Whiteness is wily. It exists to survive and replicate. It is not carried in the genes of those who pass it on to their children. Instead, it is taught, directly and indirectly, to every Euro-descended child so that they become, even before first breath, white. And this teaching is about what it means to put your own life and comfort first, your own guaranteed survival, automatically, overtly and subtly, and to do this without feeling any contradiction with your most basic values.
To feel the contradiction between your values and something you are doing or witnessing is to feel unsettled. Uncomfortable. Everything about whiteness is a deep contradiction to the values that many white people are raised with as well as to the basic biological forces of human connection and empathy. Feeling unsettled or uncomfortable is important for human development.

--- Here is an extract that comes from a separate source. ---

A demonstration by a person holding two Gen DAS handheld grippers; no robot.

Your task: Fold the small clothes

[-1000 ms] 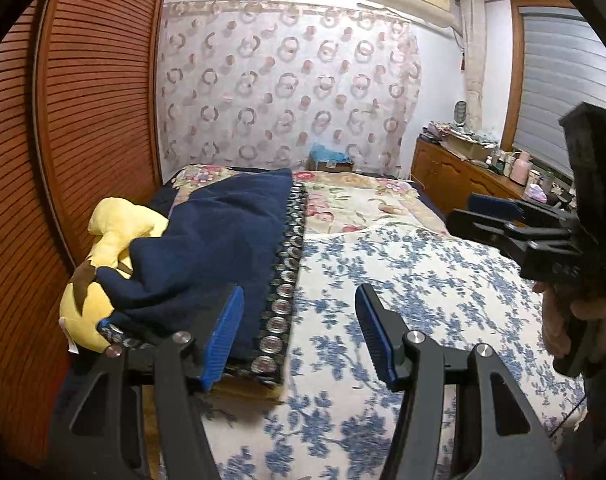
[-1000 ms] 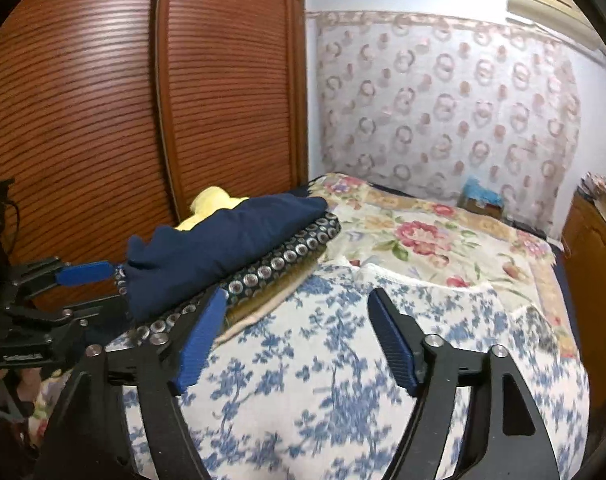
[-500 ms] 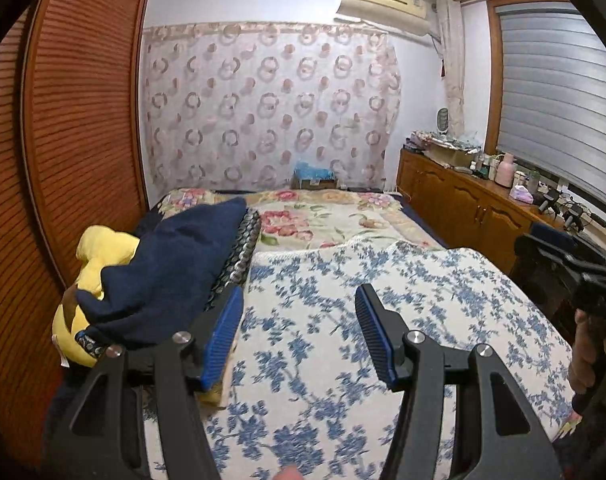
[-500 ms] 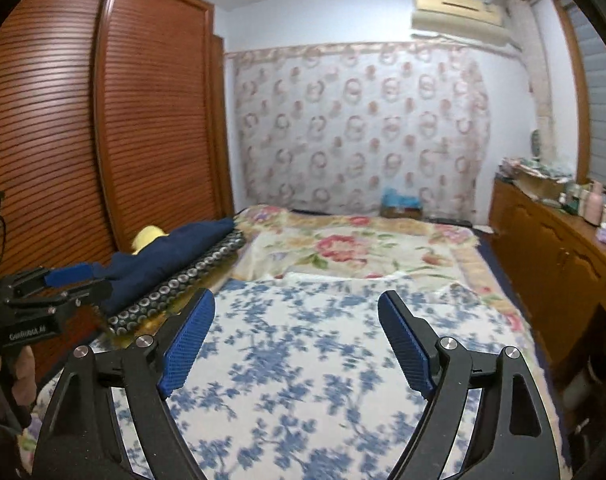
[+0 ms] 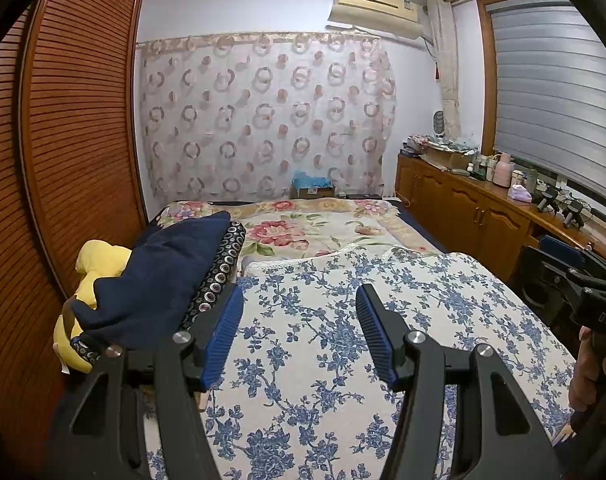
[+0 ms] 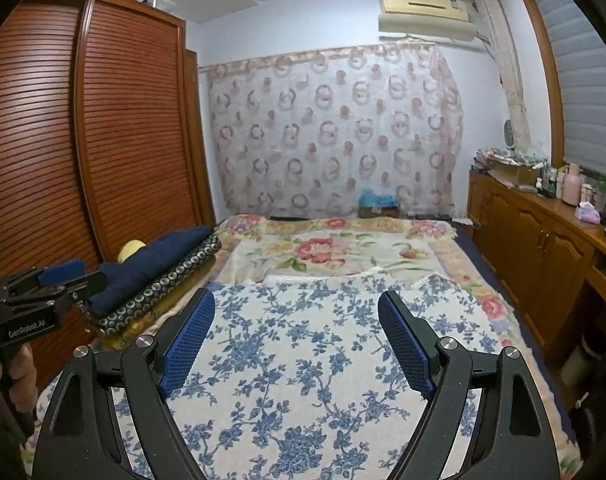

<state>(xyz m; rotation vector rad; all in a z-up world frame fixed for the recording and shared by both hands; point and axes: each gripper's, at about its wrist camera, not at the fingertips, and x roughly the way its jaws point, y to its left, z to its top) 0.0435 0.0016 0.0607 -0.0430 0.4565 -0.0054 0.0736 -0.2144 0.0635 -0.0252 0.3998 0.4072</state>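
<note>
A blue-flowered white cloth (image 5: pixel 343 320) lies spread flat on the bed and shows in the right wrist view too (image 6: pixel 303 352). My left gripper (image 5: pixel 299 328) is open and empty, held above the cloth's near part. My right gripper (image 6: pixel 297 336) is open and empty, also above the cloth. The right gripper also shows at the right edge of the left wrist view (image 5: pixel 583 276), and the left gripper at the left edge of the right wrist view (image 6: pixel 51 280). No small garment is clearly visible.
A dark blue folded blanket (image 5: pixel 163 276) on a patterned cushion (image 5: pixel 219 276) and a yellow plush toy (image 5: pixel 95 264) lie along the bed's left side by the wooden wardrobe (image 5: pixel 63 140). A floral quilt (image 5: pixel 311 232) covers the far bed. A cluttered wooden cabinet (image 5: pixel 475 208) runs along the right.
Both grippers have lifted and pulled back from the blue blanket, now facing straight down the bed toward the curtain. Both stayed open.
</note>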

Struggling, dealing with this unsettledness is how we learn. It’s where wisdom comes from. It is what whiteness protects against.

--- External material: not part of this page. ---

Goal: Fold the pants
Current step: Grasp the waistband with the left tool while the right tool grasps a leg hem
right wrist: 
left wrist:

Whiteness is not just a conditioned way for individuals to be in the world, it is also a system. White supremacy is what happens when systems are constantly communicating that this muted state is normal and that when your white body does not have what it is entitled to—safety, security, comfort, enough energy, a strong sense of purpose and connection—then either you are not working hard enough OR it’s someone else’s fault and must be eradicated. They must be eradicated, controlled, made to go away so that your comfort returns.
For the body, comfort is about survival. Discomfort cues the body to start looking around to see if everything is okay, if there is any threat that will interfere with our lives. If a threat is perceived, then the body launches the survival responses of flight, fight, and freeze. Once launched, the survival responses play out until the body perceives that the threat has passed and it is safe again.

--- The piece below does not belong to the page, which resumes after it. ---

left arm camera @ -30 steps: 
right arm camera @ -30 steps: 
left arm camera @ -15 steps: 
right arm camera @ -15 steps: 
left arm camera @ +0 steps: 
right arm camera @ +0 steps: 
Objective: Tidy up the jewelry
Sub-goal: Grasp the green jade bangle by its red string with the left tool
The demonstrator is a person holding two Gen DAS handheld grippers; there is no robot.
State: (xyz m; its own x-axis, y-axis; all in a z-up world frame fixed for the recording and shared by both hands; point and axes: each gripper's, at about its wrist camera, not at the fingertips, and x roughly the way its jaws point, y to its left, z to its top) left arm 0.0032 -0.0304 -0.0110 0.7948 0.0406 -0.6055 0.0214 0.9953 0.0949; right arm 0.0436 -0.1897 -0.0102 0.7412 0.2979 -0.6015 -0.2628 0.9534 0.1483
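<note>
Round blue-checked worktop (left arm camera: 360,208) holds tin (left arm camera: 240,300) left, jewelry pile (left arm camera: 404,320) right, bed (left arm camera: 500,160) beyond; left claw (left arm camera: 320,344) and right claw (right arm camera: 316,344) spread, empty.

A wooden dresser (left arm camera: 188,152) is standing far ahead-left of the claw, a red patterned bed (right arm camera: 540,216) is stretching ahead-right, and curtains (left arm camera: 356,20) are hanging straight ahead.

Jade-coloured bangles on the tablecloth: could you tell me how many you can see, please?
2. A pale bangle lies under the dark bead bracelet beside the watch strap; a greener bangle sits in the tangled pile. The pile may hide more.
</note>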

Why do white people hate to be called white? Because living with contradiction can only happen if it is never made visible. The minute this contradiction is given a name, whiteness hijacks the body’s survival responses in order to ensure its own survival. Having someone see you, name you as white, name this deep life-contradiction, feels like an attack on the body. When the body feels attacked, it uses the tools that evolution has given mammals to find safety under threat. Fight. Flight. Freeze. Fold.
Gaslighting. White fragility. Whitesplaining. Microaggressions. White consolidation of power. Nepotism amongst those with power. Bystander silence. Scapegoating and targeting. White supremacist action. White folks not seeing, not believing, not feeling the impact of racism, thinking that somehow those impacted by racism must be overstating it, making it up, creating it. These are all examples of white survival responses.
Of course, I can never truly understand what it means to be white and have to live with and deal with whiteness, especially when it’s pointed out. I can only go by actions and reactions. Through my experience, I’ve seen how white people are when it comes to being confronted about their whiteness, and it’s virtually the same across the board no matter who they are.
But the reality is that such a mindset is debilitating to white folks even if it’s never mentioned. It produces a constant shelter and perpetual victimhood that prevents learning, empathy, and evolution. White people must truly confront, treat and cure whiteness if they ever hope to be truly free from their own prison of false comfort.